Caminho lentamente até o banheiro, ali está tudo limpo, pelo menos disso eles cuidam, mesmo que muitas vezes, afetada pelas drogas, nem veja quem me faz essa caridade, de não me deixar sufocar pelo odor dos meus dejetos. Para falar a verdade, quase nunca vejo ninguém, ouço poucas vozes, minha boa aposentadoria me garantiu esse cárcere privado em que vivo.

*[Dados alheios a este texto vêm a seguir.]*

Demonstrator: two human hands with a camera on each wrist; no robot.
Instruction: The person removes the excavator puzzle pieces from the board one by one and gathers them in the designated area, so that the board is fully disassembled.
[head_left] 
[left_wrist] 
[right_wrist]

Minha debilidade nas pernas não me proporciona longas caminhadas, minha cabeça em maresia não me permite estar muito tempo fora do quarto, mas procuro não dar trabalho a ninguém, assim eles esquecem de mim.
Ao sair do banheiro pego um álbum sobre o baú que fiz questão de trazer comigo, minhas mãos trêmulas não têm a firmeza necessária para manter algo seguro nelas, deposito meu arsenal de lembranças forçadas sobre a cama e volto a olhar aquelas fotografias, que de tão vistas já têm pouca cor. É assim que renovo na minha mente o rosto dos meus, sei que quando fechar o álbum cada um deles se apagará rapidamente da minha mente, mas cultivo a cada dia a esperança de conseguir guardar suas imagens tempo suficiente para que me visitem nos sonhos e ali, eu possa lhes abraçar.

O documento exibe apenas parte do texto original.